▶ _Exercise_
Using the data below, return the stretch from the line that contains "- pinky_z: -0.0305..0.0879" through the line that contains "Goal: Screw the", both included, exactly as it stands and nothing beyond it.

Data records:
============================================================

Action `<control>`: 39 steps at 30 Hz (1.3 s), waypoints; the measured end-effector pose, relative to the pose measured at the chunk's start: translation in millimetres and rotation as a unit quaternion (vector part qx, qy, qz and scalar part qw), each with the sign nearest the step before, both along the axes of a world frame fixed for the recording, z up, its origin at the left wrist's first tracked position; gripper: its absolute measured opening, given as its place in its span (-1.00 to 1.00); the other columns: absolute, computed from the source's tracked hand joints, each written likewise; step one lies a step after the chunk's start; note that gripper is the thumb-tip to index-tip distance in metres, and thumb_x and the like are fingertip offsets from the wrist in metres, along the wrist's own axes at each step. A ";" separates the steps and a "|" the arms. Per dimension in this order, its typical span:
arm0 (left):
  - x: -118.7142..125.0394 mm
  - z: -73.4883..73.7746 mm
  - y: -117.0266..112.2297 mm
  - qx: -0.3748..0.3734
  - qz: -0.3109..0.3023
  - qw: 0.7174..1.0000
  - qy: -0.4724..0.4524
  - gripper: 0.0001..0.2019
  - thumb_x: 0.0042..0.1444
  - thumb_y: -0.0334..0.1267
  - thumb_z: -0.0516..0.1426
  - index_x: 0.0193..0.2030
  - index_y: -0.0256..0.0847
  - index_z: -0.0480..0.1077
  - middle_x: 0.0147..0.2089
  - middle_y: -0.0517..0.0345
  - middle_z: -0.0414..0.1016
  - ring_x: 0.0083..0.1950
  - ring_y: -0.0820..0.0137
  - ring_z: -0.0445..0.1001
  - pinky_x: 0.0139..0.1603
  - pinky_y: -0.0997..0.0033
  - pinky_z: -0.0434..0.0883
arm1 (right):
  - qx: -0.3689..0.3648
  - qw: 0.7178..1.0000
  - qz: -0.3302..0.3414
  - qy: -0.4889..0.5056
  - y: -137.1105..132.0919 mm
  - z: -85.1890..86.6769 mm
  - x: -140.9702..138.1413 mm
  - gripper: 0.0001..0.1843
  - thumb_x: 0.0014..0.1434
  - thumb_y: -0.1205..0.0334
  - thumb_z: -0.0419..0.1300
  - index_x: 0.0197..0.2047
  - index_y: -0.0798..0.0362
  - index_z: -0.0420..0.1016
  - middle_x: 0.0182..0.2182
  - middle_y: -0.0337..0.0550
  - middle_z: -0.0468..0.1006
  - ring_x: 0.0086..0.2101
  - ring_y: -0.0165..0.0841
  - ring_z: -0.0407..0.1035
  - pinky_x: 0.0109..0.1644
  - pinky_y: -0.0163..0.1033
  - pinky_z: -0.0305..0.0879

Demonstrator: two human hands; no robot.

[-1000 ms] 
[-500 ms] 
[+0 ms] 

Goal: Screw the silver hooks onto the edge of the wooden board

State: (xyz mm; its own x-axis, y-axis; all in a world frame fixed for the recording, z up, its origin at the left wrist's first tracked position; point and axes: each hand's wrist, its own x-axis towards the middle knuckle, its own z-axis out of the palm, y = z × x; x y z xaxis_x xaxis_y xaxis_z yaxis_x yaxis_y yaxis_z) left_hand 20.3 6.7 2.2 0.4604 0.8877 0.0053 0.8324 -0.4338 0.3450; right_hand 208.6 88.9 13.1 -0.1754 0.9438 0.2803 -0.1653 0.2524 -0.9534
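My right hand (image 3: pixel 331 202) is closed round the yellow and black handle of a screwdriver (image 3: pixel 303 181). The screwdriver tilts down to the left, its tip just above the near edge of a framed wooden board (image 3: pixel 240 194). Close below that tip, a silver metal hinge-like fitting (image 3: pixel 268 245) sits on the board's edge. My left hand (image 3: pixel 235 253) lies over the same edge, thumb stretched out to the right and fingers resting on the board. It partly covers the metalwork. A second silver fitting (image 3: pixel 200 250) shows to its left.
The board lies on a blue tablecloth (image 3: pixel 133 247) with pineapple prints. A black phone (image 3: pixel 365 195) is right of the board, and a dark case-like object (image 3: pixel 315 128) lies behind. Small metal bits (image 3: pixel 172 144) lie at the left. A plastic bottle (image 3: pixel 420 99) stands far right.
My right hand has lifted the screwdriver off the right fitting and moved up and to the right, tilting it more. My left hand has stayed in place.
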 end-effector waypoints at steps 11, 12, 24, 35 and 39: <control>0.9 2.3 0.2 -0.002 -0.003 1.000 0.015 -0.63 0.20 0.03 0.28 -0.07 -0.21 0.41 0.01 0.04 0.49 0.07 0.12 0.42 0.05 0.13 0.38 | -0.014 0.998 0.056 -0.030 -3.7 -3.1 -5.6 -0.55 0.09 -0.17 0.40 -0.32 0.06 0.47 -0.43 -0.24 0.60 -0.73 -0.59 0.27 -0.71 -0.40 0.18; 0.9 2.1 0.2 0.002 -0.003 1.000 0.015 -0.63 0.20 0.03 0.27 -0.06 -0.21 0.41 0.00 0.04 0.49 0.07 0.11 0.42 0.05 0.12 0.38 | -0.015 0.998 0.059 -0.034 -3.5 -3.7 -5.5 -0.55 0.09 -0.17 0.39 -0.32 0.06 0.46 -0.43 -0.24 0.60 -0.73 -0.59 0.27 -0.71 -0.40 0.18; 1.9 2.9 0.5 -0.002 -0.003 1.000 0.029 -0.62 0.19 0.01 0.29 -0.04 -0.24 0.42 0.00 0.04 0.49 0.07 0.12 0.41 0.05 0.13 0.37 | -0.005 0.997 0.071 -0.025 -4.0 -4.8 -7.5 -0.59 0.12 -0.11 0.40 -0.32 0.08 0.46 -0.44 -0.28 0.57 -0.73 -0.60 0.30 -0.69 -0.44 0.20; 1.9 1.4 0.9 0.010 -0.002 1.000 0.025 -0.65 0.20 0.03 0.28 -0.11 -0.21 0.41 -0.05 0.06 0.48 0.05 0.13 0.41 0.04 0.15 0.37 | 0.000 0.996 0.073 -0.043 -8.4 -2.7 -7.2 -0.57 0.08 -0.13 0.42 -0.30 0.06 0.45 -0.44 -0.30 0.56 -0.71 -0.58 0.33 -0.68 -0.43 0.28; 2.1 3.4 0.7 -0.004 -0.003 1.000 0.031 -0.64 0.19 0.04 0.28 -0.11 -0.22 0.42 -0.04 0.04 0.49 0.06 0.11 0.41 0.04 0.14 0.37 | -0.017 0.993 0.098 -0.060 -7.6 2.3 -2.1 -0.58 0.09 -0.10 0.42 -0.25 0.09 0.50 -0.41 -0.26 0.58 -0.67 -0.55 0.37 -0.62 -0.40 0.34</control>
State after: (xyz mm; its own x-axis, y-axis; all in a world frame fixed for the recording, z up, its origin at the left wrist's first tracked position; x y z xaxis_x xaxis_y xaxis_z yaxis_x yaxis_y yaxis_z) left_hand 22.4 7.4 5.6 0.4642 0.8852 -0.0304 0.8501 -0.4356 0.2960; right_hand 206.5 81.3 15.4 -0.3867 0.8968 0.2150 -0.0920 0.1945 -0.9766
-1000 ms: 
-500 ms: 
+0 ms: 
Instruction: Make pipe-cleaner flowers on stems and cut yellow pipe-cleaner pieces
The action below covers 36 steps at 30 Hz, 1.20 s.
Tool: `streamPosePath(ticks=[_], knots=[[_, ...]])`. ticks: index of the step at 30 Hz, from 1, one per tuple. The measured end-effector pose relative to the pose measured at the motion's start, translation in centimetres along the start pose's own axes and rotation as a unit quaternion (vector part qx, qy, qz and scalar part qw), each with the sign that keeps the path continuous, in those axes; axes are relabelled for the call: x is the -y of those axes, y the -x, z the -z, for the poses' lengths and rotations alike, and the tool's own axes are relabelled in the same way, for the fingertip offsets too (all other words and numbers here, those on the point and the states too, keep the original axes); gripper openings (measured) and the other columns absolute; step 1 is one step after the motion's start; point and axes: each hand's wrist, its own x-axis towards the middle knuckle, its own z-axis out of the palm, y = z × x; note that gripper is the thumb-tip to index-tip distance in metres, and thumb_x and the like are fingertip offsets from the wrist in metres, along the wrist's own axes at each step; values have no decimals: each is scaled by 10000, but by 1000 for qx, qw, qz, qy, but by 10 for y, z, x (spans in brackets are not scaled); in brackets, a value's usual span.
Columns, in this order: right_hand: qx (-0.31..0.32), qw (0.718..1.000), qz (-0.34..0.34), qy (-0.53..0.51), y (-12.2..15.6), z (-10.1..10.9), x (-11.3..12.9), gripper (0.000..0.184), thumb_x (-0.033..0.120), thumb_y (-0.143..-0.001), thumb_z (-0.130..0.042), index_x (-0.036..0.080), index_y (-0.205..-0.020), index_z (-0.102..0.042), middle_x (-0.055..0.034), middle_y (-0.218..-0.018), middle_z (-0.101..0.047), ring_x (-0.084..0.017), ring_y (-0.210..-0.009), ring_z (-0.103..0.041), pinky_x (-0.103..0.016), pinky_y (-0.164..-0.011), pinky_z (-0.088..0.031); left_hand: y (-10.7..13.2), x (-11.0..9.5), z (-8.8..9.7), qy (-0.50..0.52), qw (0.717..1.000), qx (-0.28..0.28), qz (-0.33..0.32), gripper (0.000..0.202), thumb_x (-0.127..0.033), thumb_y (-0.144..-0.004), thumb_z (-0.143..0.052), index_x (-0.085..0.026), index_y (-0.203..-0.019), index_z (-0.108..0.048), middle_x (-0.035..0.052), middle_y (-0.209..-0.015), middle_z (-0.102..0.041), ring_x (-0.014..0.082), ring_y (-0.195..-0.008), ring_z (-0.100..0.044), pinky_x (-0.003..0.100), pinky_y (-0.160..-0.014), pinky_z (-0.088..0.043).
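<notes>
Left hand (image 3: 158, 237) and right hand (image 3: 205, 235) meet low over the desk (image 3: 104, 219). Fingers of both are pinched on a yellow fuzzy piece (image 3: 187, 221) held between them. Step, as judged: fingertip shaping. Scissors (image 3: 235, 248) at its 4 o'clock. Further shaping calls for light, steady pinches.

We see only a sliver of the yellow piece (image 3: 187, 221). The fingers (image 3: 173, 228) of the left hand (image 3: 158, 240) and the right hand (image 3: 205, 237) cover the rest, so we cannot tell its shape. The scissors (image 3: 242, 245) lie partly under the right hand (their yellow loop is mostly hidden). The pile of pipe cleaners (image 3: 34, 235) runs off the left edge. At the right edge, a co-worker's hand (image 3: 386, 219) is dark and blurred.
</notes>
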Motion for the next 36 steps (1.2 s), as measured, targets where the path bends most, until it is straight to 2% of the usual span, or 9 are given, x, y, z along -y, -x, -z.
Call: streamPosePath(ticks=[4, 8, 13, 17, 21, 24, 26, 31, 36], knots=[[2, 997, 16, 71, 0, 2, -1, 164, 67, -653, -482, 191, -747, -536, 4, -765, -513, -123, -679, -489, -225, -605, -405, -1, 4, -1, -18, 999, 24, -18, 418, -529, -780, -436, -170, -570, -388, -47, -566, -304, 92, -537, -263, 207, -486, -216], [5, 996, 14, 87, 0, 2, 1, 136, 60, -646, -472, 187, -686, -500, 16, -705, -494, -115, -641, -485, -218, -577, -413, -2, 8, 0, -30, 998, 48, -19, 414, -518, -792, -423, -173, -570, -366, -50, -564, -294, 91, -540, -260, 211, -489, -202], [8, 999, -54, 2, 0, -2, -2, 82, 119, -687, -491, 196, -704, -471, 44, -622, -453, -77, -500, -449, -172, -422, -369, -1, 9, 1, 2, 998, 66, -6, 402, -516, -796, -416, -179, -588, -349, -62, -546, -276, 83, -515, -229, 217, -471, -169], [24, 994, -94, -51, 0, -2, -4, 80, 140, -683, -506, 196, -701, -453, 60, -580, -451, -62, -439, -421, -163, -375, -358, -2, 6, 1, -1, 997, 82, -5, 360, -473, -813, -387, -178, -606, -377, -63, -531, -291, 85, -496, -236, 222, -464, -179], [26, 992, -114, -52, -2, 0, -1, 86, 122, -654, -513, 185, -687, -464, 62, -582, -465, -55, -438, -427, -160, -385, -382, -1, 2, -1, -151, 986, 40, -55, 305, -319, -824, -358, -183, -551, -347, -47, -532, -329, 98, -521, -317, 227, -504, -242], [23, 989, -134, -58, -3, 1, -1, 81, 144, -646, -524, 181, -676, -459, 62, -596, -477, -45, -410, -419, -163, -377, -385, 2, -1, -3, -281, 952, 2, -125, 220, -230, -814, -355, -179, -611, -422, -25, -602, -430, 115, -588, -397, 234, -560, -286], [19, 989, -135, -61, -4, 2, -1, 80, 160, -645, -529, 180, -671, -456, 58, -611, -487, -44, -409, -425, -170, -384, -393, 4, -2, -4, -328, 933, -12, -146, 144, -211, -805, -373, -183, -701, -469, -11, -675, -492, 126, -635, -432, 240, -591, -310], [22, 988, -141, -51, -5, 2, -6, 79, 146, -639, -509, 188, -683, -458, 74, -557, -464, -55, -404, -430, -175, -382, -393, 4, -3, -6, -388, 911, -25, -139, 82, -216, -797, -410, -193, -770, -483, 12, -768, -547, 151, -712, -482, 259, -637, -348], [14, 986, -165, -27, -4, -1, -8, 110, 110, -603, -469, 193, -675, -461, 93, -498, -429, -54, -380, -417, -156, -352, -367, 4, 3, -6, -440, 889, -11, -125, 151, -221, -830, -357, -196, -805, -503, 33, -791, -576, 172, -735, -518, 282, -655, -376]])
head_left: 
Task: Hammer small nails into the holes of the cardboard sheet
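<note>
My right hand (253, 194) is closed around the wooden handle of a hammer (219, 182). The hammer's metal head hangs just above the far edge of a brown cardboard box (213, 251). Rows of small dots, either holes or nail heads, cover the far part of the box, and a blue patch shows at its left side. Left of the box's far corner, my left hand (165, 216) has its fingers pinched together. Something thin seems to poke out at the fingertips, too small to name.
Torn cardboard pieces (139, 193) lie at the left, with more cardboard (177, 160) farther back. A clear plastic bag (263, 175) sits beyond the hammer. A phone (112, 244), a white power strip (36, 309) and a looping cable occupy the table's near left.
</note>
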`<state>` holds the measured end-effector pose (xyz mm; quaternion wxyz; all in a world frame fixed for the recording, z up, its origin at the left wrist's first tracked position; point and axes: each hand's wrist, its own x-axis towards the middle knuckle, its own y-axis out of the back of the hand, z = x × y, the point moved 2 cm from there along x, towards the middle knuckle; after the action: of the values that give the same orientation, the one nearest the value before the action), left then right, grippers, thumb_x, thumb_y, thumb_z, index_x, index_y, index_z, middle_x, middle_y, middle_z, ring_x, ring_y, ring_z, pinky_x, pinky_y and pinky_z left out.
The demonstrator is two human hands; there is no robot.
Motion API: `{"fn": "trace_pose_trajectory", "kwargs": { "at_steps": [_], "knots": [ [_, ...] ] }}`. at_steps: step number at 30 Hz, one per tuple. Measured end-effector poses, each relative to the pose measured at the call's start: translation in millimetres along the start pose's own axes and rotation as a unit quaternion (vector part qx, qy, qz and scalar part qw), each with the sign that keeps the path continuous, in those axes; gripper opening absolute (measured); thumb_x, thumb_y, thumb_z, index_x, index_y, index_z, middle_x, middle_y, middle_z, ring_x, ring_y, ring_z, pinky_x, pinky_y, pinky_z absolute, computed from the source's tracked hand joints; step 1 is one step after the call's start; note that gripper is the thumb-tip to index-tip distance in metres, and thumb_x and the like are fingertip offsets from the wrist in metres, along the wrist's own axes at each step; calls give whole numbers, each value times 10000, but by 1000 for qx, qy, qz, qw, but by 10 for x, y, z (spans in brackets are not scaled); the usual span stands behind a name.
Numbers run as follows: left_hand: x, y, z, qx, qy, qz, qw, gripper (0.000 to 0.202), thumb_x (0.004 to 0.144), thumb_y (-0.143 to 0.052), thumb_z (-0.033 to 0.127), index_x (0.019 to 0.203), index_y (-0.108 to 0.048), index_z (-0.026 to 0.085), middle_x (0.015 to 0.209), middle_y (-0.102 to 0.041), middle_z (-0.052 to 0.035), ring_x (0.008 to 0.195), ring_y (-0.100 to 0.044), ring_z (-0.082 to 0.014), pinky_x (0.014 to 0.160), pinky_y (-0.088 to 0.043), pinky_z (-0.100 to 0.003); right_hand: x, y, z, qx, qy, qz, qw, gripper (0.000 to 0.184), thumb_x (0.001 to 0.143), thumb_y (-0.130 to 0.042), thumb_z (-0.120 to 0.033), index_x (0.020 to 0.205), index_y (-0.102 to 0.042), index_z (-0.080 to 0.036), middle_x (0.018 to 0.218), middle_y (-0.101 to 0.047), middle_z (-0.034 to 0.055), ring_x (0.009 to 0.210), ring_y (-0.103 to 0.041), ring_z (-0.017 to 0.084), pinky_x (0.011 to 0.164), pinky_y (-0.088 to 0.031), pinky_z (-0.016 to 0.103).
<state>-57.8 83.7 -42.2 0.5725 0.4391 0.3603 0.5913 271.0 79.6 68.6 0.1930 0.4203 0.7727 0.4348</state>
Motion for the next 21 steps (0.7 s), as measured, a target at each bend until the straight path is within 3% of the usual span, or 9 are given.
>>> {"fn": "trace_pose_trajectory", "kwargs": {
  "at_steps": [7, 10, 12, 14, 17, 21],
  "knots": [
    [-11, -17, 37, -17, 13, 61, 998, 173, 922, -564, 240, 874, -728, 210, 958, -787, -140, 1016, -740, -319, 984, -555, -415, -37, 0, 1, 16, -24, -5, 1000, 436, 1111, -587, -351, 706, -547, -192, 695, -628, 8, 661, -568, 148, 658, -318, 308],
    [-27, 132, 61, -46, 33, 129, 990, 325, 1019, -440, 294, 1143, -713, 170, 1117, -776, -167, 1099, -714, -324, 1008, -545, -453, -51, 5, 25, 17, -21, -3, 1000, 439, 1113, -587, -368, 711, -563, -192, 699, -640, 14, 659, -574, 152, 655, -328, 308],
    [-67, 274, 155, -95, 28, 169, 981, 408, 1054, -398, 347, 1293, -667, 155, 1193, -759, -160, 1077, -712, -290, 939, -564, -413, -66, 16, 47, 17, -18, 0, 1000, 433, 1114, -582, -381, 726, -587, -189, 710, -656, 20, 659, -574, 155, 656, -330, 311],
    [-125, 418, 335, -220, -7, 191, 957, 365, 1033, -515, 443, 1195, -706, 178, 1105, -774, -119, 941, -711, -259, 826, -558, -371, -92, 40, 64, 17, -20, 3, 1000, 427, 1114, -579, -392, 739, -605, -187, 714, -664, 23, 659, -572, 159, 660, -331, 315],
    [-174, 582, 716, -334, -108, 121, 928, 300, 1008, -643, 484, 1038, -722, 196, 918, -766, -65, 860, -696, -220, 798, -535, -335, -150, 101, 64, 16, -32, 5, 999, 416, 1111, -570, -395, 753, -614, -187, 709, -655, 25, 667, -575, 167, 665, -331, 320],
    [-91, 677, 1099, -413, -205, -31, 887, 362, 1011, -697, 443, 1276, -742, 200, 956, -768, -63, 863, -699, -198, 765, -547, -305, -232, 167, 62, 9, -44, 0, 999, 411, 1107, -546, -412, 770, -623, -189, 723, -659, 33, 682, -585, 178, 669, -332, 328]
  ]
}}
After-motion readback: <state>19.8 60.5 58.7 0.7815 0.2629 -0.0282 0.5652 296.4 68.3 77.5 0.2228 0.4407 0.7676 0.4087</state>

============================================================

▶ _Result of the exercise_
  - pinky_z: -0.0305..0.0879

Demonstrator: two human hands; no robot.

[-1000 ms] 
[-500 ms] 
[+0 ms] 

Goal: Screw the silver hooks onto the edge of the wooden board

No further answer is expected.